But times have changed, and serious music students are applying to more and more schools during their senior year. And faculty at those schools still have the same (tiny) amount of time to hear live auditions. The solution? Make everyone submit a pre-screening video to limit who gets those coveted audition spots!

That would have been a grossly unfair requirement when I was applying to schools back in 1996, because very few students had the means to produce a video that didn’t look like a local-access cable show run through the VHS duplicator.

Wow, Dana Carvey again!

But today, it’s easier than ever to make a video of your playing that looks and sounds professional. You don’t need lots of money to pull it off. But you need to know where to put that money so it really counts.

What is the pre-screening committee looking for?

Before you make a video, you should know what kind of video your audience (the committee) wants:

Committees want to see and hear an accurate representation of you and your playing.

That’s it! Your video succeeds if the people watching it feel as though they’re hearing you live. It fails if it gives a different impression, either deliberately (because you tried to fool the committee) or, more likely accidentally (because of poor picture or sound).

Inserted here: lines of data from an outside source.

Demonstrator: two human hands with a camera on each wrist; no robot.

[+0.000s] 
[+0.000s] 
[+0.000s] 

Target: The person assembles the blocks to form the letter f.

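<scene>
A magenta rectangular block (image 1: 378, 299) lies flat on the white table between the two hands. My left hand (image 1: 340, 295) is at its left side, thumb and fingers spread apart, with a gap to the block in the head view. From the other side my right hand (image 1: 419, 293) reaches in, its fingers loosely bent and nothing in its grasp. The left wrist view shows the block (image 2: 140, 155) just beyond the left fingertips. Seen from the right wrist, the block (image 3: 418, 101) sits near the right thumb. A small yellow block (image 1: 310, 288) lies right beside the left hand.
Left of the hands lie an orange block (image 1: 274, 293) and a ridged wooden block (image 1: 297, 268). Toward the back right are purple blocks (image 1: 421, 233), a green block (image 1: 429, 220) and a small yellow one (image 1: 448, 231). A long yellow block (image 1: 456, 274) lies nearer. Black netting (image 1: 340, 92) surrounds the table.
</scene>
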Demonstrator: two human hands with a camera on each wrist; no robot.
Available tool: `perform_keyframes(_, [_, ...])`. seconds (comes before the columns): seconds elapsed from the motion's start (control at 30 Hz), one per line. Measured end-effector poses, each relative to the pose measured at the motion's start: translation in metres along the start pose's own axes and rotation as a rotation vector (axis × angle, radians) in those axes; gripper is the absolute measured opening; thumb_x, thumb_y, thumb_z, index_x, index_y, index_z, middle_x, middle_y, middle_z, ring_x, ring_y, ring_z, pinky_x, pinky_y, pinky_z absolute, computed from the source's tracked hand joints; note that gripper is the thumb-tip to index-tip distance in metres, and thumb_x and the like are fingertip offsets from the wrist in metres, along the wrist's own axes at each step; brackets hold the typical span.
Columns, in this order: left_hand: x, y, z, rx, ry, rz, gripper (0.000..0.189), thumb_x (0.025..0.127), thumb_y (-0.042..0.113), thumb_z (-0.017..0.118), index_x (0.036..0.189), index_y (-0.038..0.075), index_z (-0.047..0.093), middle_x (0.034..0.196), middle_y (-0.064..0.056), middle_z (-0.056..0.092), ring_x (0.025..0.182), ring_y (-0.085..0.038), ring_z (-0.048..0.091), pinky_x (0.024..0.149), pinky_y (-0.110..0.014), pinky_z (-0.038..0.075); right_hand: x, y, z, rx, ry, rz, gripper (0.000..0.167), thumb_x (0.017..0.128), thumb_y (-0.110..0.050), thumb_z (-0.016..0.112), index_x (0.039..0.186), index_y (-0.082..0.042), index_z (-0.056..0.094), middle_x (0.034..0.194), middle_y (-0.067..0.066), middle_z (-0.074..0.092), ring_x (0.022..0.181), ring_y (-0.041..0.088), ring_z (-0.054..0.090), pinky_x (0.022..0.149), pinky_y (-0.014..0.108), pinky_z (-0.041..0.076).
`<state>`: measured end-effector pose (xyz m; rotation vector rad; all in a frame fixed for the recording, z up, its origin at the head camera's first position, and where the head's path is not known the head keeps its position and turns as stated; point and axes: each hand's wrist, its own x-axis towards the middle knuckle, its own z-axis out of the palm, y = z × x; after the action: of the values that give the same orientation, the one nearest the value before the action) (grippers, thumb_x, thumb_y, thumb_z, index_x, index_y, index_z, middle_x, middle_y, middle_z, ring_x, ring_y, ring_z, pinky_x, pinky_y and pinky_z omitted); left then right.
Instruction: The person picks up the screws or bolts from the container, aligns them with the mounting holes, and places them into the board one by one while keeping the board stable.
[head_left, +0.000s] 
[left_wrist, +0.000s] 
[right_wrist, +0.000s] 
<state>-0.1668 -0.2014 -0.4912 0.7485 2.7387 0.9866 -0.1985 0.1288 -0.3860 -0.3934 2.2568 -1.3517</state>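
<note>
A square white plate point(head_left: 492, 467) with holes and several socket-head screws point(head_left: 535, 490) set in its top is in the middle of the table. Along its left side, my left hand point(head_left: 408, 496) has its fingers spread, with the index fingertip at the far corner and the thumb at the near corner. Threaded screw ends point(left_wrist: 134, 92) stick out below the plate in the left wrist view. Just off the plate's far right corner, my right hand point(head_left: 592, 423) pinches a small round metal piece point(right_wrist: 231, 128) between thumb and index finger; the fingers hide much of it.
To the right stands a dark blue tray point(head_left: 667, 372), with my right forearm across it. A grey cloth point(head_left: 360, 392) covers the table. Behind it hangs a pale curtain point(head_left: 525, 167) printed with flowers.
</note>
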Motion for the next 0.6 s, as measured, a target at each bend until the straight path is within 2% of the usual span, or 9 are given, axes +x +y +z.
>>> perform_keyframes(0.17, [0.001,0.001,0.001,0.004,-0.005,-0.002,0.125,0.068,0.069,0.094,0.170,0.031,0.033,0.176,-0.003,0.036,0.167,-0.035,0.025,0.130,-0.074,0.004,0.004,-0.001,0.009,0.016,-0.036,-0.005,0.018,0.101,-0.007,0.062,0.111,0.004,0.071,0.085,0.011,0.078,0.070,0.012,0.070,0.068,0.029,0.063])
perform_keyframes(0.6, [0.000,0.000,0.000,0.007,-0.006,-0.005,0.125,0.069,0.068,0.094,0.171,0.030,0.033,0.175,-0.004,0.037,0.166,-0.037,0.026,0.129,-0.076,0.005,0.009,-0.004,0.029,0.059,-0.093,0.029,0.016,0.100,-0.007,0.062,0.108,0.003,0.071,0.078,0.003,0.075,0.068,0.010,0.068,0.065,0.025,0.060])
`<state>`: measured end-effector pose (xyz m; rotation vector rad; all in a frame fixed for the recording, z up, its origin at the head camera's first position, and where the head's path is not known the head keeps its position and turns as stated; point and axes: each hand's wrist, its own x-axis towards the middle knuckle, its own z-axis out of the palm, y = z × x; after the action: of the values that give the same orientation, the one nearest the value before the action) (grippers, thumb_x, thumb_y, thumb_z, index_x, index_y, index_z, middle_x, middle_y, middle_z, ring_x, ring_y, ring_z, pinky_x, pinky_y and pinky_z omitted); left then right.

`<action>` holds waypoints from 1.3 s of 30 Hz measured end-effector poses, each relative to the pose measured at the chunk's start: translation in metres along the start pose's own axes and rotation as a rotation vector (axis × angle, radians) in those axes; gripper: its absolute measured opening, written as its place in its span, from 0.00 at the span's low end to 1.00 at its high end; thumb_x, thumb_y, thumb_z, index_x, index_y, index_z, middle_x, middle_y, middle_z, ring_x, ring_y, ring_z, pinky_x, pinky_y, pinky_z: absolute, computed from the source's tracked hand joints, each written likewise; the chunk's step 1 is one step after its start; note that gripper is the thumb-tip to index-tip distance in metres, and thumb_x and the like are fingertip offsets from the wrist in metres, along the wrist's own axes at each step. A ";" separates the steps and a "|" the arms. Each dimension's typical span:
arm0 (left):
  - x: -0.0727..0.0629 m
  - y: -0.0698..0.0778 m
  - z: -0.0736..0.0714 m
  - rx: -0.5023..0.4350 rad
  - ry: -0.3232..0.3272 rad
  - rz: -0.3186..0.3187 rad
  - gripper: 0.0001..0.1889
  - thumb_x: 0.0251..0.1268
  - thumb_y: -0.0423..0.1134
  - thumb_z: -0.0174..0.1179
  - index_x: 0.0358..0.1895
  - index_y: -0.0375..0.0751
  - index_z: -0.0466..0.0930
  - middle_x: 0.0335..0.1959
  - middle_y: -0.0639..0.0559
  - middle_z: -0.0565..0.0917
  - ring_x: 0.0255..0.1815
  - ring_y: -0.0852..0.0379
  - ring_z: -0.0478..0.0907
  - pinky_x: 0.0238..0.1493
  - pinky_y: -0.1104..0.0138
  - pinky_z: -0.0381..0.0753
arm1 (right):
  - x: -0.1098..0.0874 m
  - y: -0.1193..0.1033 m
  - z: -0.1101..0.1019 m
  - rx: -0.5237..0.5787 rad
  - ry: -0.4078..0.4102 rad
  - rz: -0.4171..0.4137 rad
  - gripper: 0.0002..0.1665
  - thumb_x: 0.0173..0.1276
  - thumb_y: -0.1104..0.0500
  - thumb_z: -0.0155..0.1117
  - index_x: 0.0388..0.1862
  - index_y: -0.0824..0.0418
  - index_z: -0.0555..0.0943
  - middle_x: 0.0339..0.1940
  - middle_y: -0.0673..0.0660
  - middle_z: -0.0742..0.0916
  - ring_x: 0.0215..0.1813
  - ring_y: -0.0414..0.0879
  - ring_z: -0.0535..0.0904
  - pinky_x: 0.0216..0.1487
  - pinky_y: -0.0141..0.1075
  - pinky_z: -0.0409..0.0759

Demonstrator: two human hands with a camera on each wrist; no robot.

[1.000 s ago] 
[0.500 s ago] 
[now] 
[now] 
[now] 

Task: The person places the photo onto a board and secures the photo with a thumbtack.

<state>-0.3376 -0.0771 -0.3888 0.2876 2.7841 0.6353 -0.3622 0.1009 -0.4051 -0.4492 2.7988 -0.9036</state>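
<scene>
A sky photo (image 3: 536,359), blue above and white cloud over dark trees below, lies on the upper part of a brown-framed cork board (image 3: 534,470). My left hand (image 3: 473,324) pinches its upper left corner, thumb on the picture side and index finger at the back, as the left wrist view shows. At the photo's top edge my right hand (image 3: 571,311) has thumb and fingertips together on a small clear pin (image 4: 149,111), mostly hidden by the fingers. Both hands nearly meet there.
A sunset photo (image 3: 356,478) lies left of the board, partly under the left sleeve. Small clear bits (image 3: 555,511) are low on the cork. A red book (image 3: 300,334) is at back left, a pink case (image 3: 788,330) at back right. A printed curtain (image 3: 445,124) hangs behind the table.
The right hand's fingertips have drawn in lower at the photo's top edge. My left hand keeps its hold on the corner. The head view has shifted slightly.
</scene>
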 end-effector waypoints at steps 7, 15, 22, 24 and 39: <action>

Here are the three basics you need to nail so that the committee gets an accurate impression of your playing:

A normal frame

Your audition video should focus on you. Don’t include the entire room in the shot, even if it’s a stunning cathedral, because you will appear too small in the video. And don’t zoom in so close that your body doesn’t fit in the frame. Committees need to see how you get around your instrument in addition to hearing your wonderful playing.
Shoot from a normal perspective.

In other words, treat the camera as you would an audience member: give it a good seat for the show! Don’t make a committee look up at your chin while you play. Don’t ask them to look at your back. Put the camera just where you’d like to sit or stand as an attentive listener.

Decent lighting

In the old days, you had to worry a lot more about light when making a video. How much? What color? With today’s digital sensors, those are practically non-issues. As long as you are easy to see, and there aren’t any light-related distractions in the frame, you’ll be fine.

Sound that faithfully represents your playing

Audio is more difficult to get right than video. Again, you don’t need to spend tons of money to get good sound, but you do need to understand some basic principles of sound recording. Just know that if your budget is limited, you’ll get better results putting most of it into your audio. Here’s why:

Video is the easy part

Weird, isn’t it? Historically, after all, audio recording came well before moving pictures. And anyone old enough to have used a dial-up modem will recall that video was out of the question in the early days of the World Wide Web. When video finally started appearing on web pages, it was postage-stamp sized and the quality was pathetic!

Rest assured that nowadays, it’s easy to capture quality video. You just need a camera (which could be a smartphone), something to hold the camera, and light.

The camera

It doesn’t particularly matter what kind of digital video camera you use. Imagine that: when making a video, your video camera is one of the least important factors.

It’s true! A cheap camera or a smartphone will work just fine. Of course, there are expensive (and ultra-expensive) video cameras out there, but we won’t see much benefit for our purposes. Expensive cameras are expensive for reasons that go far beyond the scope of an audition video.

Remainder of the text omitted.